- **EXERCISE DETAILS**
Beginning with the line that has "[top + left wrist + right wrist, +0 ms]", please write out the remaining lines of the material exactly, the last one included.

- **PROVIDED DATA**
□ □ □ □

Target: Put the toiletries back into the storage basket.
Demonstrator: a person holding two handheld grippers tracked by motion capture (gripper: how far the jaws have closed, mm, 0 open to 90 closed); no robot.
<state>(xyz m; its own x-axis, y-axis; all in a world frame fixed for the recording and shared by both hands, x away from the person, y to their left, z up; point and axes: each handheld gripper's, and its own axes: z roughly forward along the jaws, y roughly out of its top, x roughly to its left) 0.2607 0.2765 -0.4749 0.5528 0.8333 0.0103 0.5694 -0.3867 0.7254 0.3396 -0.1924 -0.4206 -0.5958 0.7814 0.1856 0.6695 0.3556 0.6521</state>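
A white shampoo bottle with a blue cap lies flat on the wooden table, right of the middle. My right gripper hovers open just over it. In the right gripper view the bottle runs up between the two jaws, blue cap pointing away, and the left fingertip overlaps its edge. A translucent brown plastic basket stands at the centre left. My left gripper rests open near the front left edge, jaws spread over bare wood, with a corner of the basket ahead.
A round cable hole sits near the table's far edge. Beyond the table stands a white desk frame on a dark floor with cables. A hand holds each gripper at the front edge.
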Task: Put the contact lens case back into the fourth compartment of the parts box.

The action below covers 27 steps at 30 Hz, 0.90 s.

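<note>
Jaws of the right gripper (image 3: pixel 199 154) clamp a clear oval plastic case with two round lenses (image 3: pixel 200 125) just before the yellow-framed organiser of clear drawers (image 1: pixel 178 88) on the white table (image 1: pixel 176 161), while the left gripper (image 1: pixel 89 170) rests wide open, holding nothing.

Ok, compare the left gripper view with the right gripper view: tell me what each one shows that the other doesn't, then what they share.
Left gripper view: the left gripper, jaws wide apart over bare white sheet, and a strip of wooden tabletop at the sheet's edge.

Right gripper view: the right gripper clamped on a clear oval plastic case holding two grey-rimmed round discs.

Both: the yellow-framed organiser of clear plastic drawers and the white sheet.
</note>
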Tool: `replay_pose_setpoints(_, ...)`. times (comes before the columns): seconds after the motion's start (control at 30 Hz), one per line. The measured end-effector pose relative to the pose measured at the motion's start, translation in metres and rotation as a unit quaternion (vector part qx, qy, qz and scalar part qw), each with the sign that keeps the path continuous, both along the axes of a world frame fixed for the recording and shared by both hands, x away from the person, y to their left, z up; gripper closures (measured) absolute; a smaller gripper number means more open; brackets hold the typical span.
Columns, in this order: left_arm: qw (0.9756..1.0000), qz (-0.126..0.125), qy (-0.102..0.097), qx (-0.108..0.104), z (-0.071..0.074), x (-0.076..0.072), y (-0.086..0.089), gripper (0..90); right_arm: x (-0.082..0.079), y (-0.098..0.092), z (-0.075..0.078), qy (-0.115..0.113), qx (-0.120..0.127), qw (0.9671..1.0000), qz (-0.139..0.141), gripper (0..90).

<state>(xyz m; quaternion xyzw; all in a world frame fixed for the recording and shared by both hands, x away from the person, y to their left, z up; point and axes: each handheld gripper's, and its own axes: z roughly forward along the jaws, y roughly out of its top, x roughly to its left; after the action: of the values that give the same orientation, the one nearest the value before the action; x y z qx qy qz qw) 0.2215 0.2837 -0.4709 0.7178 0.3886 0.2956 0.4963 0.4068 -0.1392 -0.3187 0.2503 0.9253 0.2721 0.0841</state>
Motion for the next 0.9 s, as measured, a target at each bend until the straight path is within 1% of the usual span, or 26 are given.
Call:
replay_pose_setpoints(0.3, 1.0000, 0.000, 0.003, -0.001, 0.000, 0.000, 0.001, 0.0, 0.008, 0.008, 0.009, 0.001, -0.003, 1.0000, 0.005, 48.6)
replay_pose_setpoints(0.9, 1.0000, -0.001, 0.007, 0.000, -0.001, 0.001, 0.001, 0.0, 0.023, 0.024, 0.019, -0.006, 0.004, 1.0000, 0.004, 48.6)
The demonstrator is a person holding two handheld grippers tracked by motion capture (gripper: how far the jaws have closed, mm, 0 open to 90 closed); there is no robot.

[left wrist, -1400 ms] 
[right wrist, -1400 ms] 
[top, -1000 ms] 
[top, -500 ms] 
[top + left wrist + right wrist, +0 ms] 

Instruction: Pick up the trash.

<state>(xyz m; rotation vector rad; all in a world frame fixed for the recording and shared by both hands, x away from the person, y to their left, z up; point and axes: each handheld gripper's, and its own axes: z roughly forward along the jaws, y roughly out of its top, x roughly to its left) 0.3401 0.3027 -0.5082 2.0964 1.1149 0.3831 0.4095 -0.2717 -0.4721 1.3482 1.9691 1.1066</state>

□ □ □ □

- **SOLUTION TO THE PROBLEM**
[top + left wrist + right wrist, +0 ms] 

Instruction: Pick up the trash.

<state>(xyz m; rotation vector rad; all in a world frame fixed for the recording and shared by both hands, x away from the person, y to their left, z up; point and axes: each handheld gripper's, and its own axes: z roughly forward along the jaws, y roughly out of its top, x roughly to its left) 0.3401 0.3027 -0.5082 2.0964 1.1149 0.3831 0.4095 -0.2717 -0.4721 1.3482 1.9691 1.1066</state>

That completes the exercise.